8, Andover Road, Winchester
Service number 171150. HMS M21, Royal Navy
Killed in action, English Channel, 21 October 1918

Life Summary

James Charles Thomas Wedge
James Charles Thomas Wedge

James Charles Thomas Wedge, the eldest of James and Mary Ann Wedge’s seven children, was born in Bloomsbury, London, on 30 December 1877. A sailor with the Royal Navy from the age of 16, he served throughout the Great War before being killed just three weeks before the Armistice. This biography will focus primarily on James’s life - full details of the Wedge family history can be found in the biography of James’s younger brother, Charles Wedge.

Early Military Career

In January 1893, aged just 15, James Wedge Jnr joined the Royal Navy as a boy sailor. His service records give his occupation when he enlisted as plumber’s mate, so he had probably previously worked for his father, a gas fitter and plumber. James’s first posting was on the training ship HMS Boscawen based at Portland.

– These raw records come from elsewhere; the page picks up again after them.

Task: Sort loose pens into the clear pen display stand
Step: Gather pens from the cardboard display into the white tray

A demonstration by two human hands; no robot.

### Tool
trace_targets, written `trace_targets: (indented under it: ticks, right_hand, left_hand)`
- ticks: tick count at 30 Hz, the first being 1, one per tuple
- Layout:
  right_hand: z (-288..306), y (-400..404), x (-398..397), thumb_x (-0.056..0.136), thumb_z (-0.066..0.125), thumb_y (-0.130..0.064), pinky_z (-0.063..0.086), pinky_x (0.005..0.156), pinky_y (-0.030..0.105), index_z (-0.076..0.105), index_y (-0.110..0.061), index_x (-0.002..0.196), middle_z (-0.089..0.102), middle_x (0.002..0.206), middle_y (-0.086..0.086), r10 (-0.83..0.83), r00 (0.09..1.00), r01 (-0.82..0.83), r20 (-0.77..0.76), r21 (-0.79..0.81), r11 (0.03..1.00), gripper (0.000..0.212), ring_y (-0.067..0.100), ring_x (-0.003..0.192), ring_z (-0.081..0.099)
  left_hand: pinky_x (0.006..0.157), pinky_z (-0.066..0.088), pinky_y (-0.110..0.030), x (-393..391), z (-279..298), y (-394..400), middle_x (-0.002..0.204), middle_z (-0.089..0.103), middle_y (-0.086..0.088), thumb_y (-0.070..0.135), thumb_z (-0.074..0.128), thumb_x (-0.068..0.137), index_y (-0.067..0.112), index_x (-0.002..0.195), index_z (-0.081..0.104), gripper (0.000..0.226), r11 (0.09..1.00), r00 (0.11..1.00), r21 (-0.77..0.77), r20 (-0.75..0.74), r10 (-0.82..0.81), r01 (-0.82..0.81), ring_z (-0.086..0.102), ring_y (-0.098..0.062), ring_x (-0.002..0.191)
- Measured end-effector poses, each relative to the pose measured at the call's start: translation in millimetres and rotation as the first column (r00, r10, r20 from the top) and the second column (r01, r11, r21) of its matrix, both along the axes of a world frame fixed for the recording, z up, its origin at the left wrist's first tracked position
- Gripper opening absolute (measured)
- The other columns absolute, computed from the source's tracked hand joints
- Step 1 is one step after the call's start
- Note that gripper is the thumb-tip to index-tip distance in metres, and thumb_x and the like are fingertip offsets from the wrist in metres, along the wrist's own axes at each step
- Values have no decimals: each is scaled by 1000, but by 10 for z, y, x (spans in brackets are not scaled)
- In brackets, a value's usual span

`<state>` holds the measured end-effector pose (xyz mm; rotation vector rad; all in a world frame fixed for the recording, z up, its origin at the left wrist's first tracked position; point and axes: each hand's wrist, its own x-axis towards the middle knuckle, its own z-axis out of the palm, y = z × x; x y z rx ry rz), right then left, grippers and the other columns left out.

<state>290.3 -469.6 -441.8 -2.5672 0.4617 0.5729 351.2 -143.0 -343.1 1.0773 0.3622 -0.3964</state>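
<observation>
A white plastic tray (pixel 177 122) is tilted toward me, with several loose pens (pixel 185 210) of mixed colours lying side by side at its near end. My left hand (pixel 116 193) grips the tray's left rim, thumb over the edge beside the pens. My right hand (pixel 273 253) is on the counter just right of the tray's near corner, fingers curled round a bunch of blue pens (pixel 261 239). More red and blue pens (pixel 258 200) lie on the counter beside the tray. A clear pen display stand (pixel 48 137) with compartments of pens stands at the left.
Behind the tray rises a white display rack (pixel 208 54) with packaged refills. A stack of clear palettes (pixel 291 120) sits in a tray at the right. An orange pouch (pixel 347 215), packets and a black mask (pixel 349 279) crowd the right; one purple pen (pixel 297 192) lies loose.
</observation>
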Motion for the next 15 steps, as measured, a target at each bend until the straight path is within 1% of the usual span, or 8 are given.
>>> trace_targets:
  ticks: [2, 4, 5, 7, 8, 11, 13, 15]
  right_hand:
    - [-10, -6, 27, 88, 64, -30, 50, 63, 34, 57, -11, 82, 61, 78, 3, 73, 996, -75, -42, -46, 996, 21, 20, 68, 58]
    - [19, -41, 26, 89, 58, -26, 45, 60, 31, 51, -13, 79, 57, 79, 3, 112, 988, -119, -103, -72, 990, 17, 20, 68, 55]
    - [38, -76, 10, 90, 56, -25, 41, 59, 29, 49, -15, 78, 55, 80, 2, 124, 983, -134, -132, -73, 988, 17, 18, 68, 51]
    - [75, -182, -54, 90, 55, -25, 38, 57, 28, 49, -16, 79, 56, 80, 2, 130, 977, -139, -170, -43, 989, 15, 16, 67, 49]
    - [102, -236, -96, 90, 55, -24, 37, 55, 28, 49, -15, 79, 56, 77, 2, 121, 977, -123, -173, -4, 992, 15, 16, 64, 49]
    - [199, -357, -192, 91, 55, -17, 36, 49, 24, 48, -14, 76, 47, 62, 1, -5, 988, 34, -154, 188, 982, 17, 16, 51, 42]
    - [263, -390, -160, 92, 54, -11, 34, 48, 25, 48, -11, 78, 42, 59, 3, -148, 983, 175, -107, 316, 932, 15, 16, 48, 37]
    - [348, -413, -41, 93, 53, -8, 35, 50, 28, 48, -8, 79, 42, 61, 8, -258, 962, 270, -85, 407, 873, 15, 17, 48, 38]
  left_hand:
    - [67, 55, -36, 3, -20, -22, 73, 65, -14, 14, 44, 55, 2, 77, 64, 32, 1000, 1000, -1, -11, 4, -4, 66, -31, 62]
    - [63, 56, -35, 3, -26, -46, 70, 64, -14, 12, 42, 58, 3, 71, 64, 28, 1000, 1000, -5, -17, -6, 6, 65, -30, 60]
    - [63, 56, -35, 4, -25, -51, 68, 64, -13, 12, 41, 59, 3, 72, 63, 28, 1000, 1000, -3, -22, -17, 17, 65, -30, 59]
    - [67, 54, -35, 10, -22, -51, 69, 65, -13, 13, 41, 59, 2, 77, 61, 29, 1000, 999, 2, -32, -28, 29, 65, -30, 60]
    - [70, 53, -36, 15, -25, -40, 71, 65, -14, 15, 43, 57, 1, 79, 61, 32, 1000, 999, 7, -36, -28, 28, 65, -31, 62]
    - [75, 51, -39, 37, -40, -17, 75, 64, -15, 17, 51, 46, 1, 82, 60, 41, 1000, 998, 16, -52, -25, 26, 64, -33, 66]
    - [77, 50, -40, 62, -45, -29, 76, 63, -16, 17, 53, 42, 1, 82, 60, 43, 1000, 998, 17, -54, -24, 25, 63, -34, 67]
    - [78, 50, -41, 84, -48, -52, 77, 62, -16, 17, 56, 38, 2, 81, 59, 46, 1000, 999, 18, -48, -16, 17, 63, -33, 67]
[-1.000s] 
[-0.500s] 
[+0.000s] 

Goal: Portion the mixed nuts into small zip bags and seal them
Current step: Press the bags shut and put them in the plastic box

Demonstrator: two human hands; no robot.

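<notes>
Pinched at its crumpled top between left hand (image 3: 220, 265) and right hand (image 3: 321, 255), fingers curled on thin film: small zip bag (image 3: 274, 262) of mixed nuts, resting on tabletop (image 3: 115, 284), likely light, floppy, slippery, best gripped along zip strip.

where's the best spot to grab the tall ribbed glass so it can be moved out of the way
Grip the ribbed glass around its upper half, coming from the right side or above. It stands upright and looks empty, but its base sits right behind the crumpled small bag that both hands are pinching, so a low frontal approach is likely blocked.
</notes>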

After completing his basic training, James served on several ships in quick succession, including the ironclad battleship HMS Inflexible, which operated as the Portsmouth Port Guard Ship, and the armoured cruiser HMS Undaunted. He won his first promotion, to Ordinary Seaman in December 1895, and was made Able Seaman in July the following year. James trained to be a gunner and spent much of the period between 1897 and 1910 based at the naval shore establishments HMS Victory I and the HMS Excellent, the Gunnery School at Whale Island, Portsmouth.

James was clearly a trusted and respected sailor. At the funeral of Queen Victoria in 1901, a year after being promoted to Petty Officer 2nd Class, he was chosen to be part of the brigade of servicemen who drew the gun carriage bearing the late monarch’s coffin. He was selected to perform the same duty at the funeral of King Edward VII in 1910. For these services James received the Royal Victorian Medal.

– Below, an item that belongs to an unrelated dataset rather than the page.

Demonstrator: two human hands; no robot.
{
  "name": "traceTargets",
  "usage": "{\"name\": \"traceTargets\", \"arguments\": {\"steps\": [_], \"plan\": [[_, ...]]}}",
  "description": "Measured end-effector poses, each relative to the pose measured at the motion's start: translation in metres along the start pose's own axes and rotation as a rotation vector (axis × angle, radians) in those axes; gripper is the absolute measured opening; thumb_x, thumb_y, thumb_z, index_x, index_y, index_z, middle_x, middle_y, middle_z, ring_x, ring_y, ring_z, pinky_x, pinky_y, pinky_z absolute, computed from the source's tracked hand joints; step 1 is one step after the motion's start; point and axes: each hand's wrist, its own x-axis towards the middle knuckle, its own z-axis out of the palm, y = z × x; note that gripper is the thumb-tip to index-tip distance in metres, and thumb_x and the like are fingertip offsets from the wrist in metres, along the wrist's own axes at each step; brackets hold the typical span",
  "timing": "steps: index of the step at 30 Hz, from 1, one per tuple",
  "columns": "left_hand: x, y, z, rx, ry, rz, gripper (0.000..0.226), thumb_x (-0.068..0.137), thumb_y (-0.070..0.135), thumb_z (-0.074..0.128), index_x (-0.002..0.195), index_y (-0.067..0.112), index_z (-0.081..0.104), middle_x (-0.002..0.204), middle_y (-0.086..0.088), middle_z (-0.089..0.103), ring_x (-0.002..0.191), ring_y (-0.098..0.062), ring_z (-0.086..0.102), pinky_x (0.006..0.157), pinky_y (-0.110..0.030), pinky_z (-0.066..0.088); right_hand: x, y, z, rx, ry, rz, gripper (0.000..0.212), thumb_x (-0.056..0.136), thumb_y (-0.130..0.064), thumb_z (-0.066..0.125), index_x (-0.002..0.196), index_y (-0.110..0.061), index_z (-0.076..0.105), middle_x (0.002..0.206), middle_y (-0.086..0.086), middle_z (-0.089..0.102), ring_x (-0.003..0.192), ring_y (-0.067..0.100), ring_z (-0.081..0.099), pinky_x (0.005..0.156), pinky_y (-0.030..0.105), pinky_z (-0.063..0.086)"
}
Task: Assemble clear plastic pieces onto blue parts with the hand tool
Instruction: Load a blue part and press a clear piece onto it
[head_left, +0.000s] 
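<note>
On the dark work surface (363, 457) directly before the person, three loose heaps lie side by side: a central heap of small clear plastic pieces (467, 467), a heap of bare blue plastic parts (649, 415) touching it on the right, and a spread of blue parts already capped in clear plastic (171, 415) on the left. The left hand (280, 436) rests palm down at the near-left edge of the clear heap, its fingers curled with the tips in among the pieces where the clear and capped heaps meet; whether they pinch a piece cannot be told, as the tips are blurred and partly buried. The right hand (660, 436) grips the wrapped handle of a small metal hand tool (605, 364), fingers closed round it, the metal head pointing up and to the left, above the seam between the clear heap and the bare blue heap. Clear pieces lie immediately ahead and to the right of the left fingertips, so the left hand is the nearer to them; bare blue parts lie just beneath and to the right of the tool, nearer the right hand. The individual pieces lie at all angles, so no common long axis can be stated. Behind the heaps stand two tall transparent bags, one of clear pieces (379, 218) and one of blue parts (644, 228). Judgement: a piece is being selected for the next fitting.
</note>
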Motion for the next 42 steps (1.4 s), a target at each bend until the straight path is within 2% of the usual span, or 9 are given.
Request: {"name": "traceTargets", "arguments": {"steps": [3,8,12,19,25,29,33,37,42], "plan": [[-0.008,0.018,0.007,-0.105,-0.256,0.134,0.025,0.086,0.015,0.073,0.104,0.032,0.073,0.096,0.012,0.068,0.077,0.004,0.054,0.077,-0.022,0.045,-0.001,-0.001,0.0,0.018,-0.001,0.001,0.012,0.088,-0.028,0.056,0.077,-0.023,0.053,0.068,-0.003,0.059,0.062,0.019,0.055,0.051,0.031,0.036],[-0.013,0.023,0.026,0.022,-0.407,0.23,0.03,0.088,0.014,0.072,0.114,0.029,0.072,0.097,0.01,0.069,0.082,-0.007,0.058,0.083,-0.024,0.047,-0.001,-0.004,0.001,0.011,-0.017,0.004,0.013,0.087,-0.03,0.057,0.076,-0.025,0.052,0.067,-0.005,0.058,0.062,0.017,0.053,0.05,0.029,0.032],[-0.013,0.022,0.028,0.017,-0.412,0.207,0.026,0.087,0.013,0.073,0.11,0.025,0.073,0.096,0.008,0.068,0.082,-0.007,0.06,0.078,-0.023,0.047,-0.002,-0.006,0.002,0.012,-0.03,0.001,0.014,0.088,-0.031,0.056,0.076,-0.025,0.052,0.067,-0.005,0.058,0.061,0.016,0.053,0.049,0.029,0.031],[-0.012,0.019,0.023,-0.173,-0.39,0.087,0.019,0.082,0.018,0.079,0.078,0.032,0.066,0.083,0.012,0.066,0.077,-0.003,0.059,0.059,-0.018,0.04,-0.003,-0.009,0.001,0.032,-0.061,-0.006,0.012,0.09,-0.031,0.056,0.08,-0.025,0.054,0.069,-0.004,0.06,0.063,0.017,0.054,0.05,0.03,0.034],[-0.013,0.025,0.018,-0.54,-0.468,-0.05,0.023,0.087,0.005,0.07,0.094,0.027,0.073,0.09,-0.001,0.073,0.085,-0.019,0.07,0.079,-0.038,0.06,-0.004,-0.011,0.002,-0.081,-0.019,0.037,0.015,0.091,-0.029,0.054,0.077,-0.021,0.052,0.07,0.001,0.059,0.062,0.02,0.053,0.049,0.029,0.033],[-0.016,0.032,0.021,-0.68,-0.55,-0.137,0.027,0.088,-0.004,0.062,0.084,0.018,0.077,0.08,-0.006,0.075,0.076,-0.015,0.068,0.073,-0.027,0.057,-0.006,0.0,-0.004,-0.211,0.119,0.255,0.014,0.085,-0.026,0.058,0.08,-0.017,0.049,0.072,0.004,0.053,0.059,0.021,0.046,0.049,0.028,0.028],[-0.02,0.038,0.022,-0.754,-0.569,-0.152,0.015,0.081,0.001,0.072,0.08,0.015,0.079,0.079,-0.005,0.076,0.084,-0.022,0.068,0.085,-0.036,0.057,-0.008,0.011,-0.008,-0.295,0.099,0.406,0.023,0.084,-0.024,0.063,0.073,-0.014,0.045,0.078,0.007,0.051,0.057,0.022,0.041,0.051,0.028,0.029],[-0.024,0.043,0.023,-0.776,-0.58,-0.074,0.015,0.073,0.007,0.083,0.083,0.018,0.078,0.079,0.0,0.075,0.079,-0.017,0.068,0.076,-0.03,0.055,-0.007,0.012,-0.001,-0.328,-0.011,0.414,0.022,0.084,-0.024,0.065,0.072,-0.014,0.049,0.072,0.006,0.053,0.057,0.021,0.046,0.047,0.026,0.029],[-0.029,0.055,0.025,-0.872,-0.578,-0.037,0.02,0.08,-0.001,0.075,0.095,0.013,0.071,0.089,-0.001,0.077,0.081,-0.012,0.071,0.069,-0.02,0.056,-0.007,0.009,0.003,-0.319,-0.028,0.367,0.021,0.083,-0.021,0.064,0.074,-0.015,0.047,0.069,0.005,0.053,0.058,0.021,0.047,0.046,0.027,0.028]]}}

On 23 April 1905 James married Emily Maud Forsdick in Milton, Portsmouth. Emily, who had been born in Nova Scotia, Canada, on 21 February 1882, was the daughter of George and Amelia Forsdick. In the 1901 Census George was listed working as a gun retailer and living in Portsmouth.

James Wedge with his wife Emily
James Wedge with his wife Emily whom he married in 1905

Emily gave birth to a daughter, Constance, in Portsmouth on 9 November 1907. In the 1911 Census, James, by then a Petty Officer 1st Class, was living with Emily and Constance at 16, Netley Street, Fratton, Portsmouth. A second daughter, Jessie Ellen, was born on 4 October 1913 when the family were living at 228, Twyford Avenue, Portsmouth. A son, Harold, was born in Portsmouth on 6 August 1918, just a few weeks before his father’s death.

Great War Record

At the start of the Great War in August 1914 James Wedge was serving on the London-class battleship HMS Venerable. Venerable formed part of the 5th Battle Squadron of the Channel Fleet and spent the opening weeks of the war helping to protect the British Expeditionary Force as it crossed to France. In late August she was used to transport part of the Portsmouth battalion of Marines to Ostend.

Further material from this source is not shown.